Next week swords will flash and guns will fire in Markel auditorium when the Tower Players perform Pedro Calderón’s tragicomedy “Life is a Dream.” Shows will run Oct. 3 to 6 at 7:30 p.m. with a matinee on Saturday, Oct. 6 at 2 p.m.
Pedro Calderón de la Barca’s 20th century Spanish play recalls the ethos of classical Greek tragedies as it explores the tension between fate and the human will. The protagonist Prince Segismundo of Poland exists under a prophecy of destruction proclaimed at his birth. Cloistered away in a tower by his fearful father, King Basilio, Segismundo learns nothing of his identity and fate until his release, when he is reinstated due to his father’s change of heart. The ensuing drama challenges Segismundo’s conception of reality and ultimately brings him to a new understanding of the good life.
“It’s a commentary on life,” Director James Brandon, professor of theatre and dance, said. “Perception is something that Calderón plays with. How we see things, where we see them from, and how we react when new information is presented to us, those are a lot of what the play is about.”
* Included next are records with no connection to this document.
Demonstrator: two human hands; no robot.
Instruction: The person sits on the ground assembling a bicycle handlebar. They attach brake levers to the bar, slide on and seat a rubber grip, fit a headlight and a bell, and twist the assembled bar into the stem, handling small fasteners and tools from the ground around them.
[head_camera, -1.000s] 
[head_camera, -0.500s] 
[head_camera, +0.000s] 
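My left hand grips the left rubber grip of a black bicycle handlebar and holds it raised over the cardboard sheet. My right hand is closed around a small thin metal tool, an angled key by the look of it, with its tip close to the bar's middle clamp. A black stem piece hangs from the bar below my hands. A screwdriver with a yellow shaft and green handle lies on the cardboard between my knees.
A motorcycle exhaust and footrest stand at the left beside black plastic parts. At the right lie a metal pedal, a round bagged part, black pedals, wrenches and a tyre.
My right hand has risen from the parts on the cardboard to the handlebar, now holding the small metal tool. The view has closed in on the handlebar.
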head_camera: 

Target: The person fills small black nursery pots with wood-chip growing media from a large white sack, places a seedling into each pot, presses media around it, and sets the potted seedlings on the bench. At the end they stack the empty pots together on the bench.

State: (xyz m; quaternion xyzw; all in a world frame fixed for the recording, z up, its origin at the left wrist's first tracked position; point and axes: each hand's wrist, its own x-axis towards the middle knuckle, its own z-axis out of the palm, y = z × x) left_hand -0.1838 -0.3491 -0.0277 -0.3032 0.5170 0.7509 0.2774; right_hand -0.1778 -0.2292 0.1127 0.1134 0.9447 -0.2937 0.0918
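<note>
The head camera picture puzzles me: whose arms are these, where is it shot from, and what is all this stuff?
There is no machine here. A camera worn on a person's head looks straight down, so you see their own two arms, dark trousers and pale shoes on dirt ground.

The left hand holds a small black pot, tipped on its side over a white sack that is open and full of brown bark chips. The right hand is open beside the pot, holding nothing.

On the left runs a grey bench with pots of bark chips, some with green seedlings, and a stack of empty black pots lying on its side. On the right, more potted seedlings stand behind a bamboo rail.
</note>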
Senior Lane Gaudet, a theatre major, will play Prince Segismundo. He said the character has been a challenge to portray since his development takes such drastic turns throughout the piece.
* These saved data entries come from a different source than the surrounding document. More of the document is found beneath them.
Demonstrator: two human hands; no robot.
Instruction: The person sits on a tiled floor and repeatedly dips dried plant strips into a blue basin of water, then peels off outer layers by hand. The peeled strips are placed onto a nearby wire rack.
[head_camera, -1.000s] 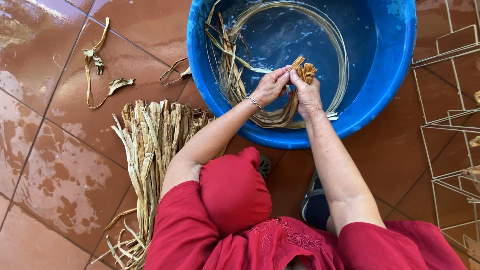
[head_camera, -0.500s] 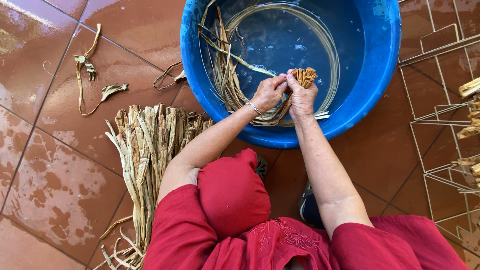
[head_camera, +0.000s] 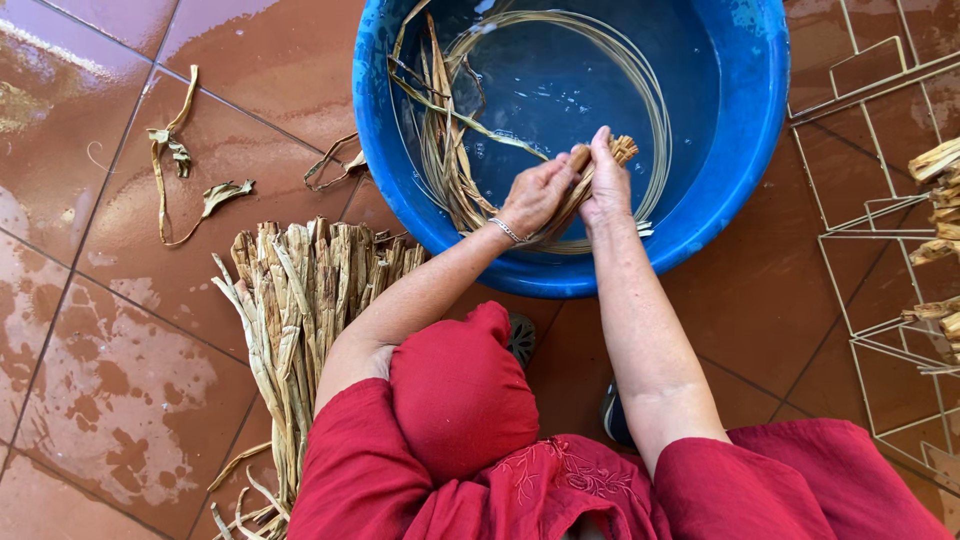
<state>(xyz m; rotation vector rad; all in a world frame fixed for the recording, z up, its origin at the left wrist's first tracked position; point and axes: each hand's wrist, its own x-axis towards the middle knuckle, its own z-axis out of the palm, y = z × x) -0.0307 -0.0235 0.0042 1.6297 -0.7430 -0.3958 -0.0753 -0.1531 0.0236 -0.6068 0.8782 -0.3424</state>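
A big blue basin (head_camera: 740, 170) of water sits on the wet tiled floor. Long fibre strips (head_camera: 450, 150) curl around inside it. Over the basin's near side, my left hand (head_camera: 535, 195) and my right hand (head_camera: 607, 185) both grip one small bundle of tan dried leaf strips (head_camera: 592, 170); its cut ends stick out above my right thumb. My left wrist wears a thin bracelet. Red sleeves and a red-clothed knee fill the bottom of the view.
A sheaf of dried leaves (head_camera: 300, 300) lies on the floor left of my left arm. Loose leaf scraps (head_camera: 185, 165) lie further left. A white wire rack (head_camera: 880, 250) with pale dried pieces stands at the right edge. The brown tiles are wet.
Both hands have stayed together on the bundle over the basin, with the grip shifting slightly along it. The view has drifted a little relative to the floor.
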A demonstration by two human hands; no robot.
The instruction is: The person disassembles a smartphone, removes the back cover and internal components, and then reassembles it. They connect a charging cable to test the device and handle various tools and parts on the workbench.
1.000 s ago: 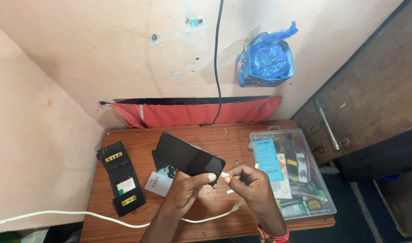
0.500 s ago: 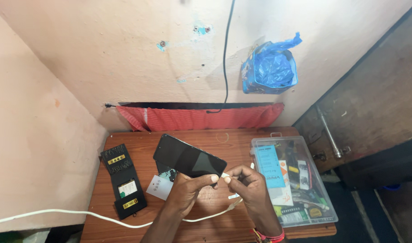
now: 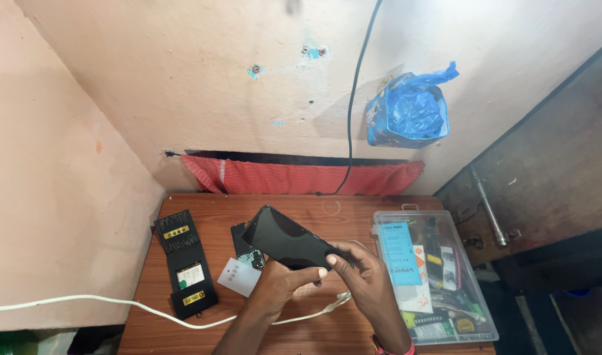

“The Segismundo at the end is a completely different Segismundo from act one,” Gaudet said.
Segismundo’s progression from the sheltered prisoner of Act 1 to the enlightened prince of Act Three is a violent journey, accentuated by duels and battle scenes.
To work with the cast on the action sequence, the department brought in Kaitlyn Grace, a 2012 alumna and professional fight choreographer. Brandon said Grace has worked with the department once before, three years ago when the Tower Players put on “Twelfth Night.”
“It’s great to have her back,” Brandon said. “She’s got a great energy, and the students are learning quite a bit from her.”
“Life is a Dream” will kick off the theatre season with a larger show of a cast of 18 students, creating the opportunity for freshmen to work with veteran theatre members.
“It’s been a really exciting experience,” Brandon said. “The students are really working hard and growing into their roles. They are making discoveries every night still, and that’s always the sign of a rich, deep dramatic text.”
Brandon said that with educational productions like this one, he looks for a vibrant, living piece of theatre to direct, keeping the students in discovery-mode right up until the performance date.
“I think we will have a good final product,” Brandon said, “but the process has been awesome, and that’s my goal.”